In other words: if I open one of all re-directed urls directly in new browser window, it will display me a blank page.

Im trying to create a small bot that can handle these 2 main tasks:
1) To get the domain names that URL is re-derecting;
2) To get the real content of these re-directed domain names;

Im trying to make it with cURL including:

curl_setopt($ch, CURLOPT_COOKIE, 'tmpfile.tmp');
curl_setopt($ch, CURLOPT_COOKIEJAR, 'tmpfile.tmp');
curl_setopt($ch, CURLOPT_COOKIEFILE, 'tmpfile.tmp');

but all that I can get is the following source code of the main URL:

HTTP/1.1 200 OK
Date: Sat, 20 Apr 2019 22:38:21 GMT
Content-Type: text/html; charset=utf-8
Transfer-Encoding: chunked
Connection: keep-alive
X-Powered-By: PHP/5.4.16
Alt-Svc: h2=":443"; ma=60
Server: cloudflare
CF-RAY: 4caa9baab8cdbd98-AMS



<\title>Loading, please wait...<\title>

window.name = String(Math.floor(Math.random()*101)+100);
if (window.opener) { window.opener = null; }
window.location.replace("/cgi-bin/out.cgi?l=null");

Loading, please wait...


Please help me to make a script that pretend enough to be a regular web site visitor and to be able to collect that data.

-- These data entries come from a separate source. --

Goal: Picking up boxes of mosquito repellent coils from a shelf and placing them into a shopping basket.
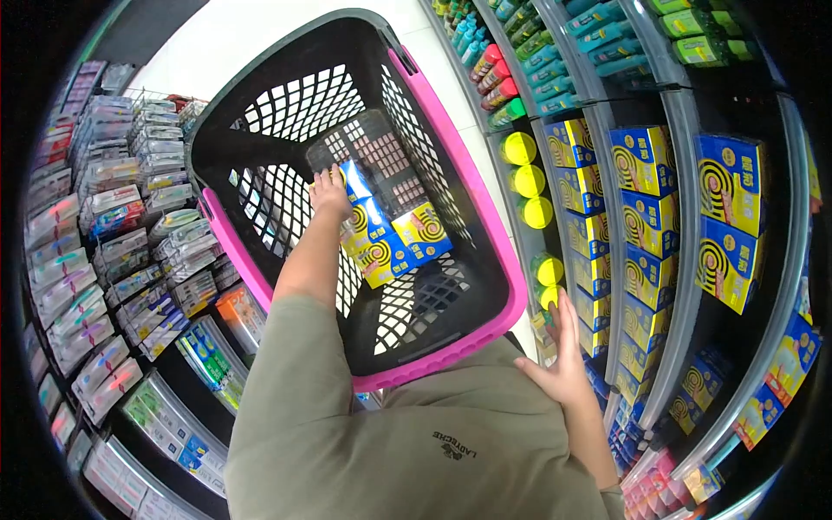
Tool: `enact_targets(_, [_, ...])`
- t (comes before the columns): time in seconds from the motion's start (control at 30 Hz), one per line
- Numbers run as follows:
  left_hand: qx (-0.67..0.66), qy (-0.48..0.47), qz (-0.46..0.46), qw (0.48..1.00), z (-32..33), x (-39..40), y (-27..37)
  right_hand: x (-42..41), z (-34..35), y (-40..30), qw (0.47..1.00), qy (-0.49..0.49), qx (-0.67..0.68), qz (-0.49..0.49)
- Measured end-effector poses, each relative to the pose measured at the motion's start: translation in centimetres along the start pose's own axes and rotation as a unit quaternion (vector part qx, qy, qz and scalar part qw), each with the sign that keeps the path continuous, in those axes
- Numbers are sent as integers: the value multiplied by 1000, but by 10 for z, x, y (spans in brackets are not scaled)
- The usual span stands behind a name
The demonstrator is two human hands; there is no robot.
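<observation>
A black plastic shopping basket (273, 153) with a pink rim and handle stands in front of me. Inside it lie several blue and yellow boxes (383, 244) with a coil pattern. My left hand (330, 192) reaches into the basket and rests over the box at the upper left of the group; whether its fingers grip that box is hard to tell. Outside the basket, at the right, my right hand (564, 364) is raised beside the shelf with its fingers apart, holding nothing, near yellow-lidded containers (550, 270).
Shelves on the right carry more blue and yellow boxes (643, 162), with teal bottles (551, 75) and red-capped bottles (497, 78) farther up. Along the left hang packaged toothbrushes (65, 273) on racks, above shelved cartons (169, 432).
</observation>
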State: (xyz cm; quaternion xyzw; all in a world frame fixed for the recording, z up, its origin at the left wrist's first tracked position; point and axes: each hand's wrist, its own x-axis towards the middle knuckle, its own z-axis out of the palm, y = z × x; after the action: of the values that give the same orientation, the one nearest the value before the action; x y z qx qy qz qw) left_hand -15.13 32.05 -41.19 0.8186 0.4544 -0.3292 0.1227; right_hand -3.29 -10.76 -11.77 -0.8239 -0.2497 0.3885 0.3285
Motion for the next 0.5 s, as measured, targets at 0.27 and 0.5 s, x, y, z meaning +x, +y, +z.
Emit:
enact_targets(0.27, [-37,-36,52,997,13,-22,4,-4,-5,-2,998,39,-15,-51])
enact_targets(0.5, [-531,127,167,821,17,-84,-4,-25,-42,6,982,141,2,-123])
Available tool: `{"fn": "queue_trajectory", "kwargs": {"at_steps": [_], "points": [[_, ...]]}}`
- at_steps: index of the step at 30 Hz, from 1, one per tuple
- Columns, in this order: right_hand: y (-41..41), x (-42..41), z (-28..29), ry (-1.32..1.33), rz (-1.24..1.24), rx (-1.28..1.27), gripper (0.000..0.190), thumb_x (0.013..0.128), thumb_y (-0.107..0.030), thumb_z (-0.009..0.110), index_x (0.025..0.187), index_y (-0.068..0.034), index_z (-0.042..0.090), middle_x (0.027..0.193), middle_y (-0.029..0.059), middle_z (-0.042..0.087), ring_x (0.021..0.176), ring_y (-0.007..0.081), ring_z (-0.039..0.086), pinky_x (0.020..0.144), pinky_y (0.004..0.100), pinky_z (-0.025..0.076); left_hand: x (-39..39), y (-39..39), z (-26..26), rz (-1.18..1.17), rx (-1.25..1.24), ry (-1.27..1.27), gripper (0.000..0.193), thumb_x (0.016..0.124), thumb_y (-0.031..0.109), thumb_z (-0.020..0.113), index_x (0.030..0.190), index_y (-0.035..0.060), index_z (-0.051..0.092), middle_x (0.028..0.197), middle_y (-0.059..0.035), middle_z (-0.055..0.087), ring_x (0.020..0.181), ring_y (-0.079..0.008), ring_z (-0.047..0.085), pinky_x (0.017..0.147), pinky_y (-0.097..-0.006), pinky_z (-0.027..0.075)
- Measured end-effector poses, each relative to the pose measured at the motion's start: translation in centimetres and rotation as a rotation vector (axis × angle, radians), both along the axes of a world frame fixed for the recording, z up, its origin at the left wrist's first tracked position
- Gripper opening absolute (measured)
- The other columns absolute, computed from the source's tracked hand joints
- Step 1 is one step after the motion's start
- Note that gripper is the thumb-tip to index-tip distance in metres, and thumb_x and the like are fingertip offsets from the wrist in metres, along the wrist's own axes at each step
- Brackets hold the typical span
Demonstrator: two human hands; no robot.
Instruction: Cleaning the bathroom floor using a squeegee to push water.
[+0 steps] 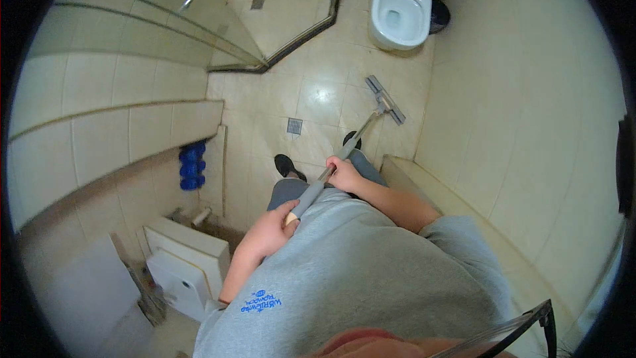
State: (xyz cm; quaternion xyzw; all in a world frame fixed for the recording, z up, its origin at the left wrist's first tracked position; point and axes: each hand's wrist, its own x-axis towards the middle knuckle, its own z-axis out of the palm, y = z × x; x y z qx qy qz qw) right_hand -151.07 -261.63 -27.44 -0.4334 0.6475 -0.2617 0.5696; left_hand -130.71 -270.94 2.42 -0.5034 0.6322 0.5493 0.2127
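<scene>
A long-handled sponge mop crosses the view at a slant, its grey mop head (385,100) on the tiled floor near the right wall. My left hand (276,226) grips the top end of the grey mop handle (310,198), close to my shirt. Farther down the pole, my right hand (343,174) is closed around it, near a second grey sleeve. My two dark shoes stand on the floor on either side of the pole's line.
A white toilet (401,15) with its lid up stands at the top right, a black bin (439,16) beside it. A glass shower enclosure with a dark sill (303,40) is top left. A floor drain (294,126) lies ahead. A washbasin (179,281) is at lower left.
</scene>
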Motion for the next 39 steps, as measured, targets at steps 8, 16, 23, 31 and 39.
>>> {"fn": "queue_trajectory", "kwargs": {"at_steps": [8,16,23,31,39], "points": [[1.3,-10.0,-6.5,-0.035,-0.107,-0.012,0.034,0.081,0.0,0.075,0.109,-0.007,0.056,0.084,0.0058,0.062,0.074,0.0155,0.064,0.066,0.0319,0.053,-7.9,2.7,-7.1,-0.037,-0.151,0.15,0.053,0.094,0.023,0.065,0.143,0.0048,0.054,0.121,-0.0263,0.068,0.112,-0.0435,0.066,0.095,-0.0474,0.052],[1.0,-15.7,-7.5,0.329,0.02,0.002,0.048,0.081,-0.015,0.078,0.124,-0.008,0.058,0.102,0.0197,0.068,0.092,0.0389,0.068,0.085,0.0466,0.055,-12.6,4.6,-12.8,0.053,-0.151,0.129,0.053,0.094,0.022,0.063,0.142,0.0027,0.054,0.122,-0.0264,0.068,0.113,-0.0425,0.066,0.097,-0.046,0.052],[3.4,-9.8,-6.6,0.375,0.203,0.115,0.059,0.065,-0.029,0.09,0.106,-0.005,0.056,0.1,0.0219,0.068,0.097,0.0379,0.067,0.087,0.0449,0.054,-5.5,11.7,-15.6,0.163,-0.159,0.219,0.053,0.098,0.025,0.057,0.146,0.0032,0.052,0.131,-0.0245,0.066,0.122,-0.04,0.063,0.104,-0.045,0.048],[9.6,3.8,-4.3,0.477,0.363,0.102,0.063,0.064,-0.031,0.088,0.115,-0.008,0.059,0.101,0.0218,0.069,0.104,0.0401,0.064,0.093,0.0499,0.05,7.6,20.3,-11.7,0.338,-0.131,0.261,0.056,0.098,0.026,0.056,0.146,-0.0026,0.051,0.136,-0.0284,0.062,0.128,-0.0411,0.059,0.109,-0.0425,0.046],[13.5,9.3,1.9,0.347,0.175,-0.08,0.043,0.075,-0.032,0.085,0.106,-0.011,0.064,0.091,0.0156,0.071,0.094,0.0379,0.06,0.09,0.0477,0.049,11.6,23.5,-5.4,0.297,-0.081,0.246,0.054,0.101,0.024,0.053,0.148,-0.0024,0.048,0.13,-0.0277,0.065,0.121,-0.0372,0.064,0.103,-0.0422,0.048]]}}
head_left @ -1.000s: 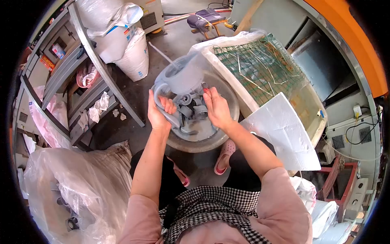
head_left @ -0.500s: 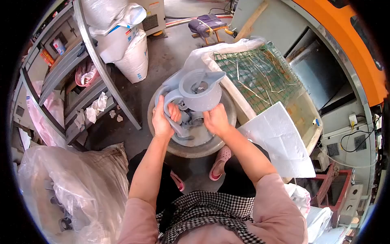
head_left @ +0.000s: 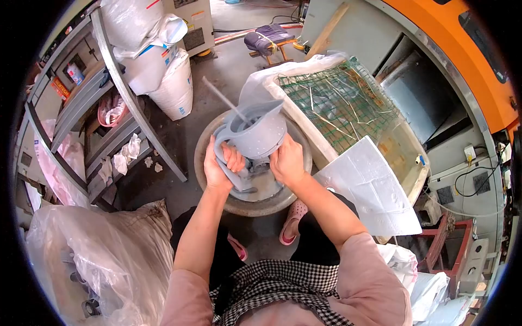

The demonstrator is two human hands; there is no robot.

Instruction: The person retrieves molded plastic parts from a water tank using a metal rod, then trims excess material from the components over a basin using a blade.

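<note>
A grey plastic pitcher (head_left: 260, 137) with a pointed spout and a curved handle is held over a round basin (head_left: 239, 207). My left hand (head_left: 222, 165) is closed round the pitcher's handle at its left. Against the lower right side of the pitcher, my right hand (head_left: 288, 161) has its fingers curled; its fingertips are partly hidden by the pitcher. A thin pale stick (head_left: 224, 99) slants up and left out of the pitcher's opening. Dark grey parts (head_left: 260, 165) lie in the basin below, partly covered by the pitcher and hands.
A white tub (head_left: 319, 142) with green netting (head_left: 337, 103) stands at the right, a white foam sheet (head_left: 370, 187) before it. Metal shelving (head_left: 136, 98) and white sacks (head_left: 174, 89) are on the left. A plastic-covered bag (head_left: 109, 250) sits at the lower left.
The pitcher was tipped over the basin one second ago and is now more upright, its spout towards the upper right. My right hand has moved from the grey parts to the pitcher's side.
</note>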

This project is for very good cause and any help will be really appreciated!

1 Answers

0
hanshenrik On

I open one of all re-directed urls directly in new browser window, it will display me a blank page.

then you shouldn't re-use cookies, because that's how the website checks if it's the same user with a new browser window, or a brand new browser, but it looks like your code is trying to re-use cookies (it's using a static hardcoded coookie file by the looks of it, if you need a temporary file then use tmpfile() or just keep the cookie in ram)

and that page is a very weird looking and BROKEN javascript-redirector page, either you're not showing the full html of the main url, or the main url is not redirecting anyone anywhere, it doesn't put the redirecting javascript in a <script> tag, and hence the browser will not use it to redirect anywhere.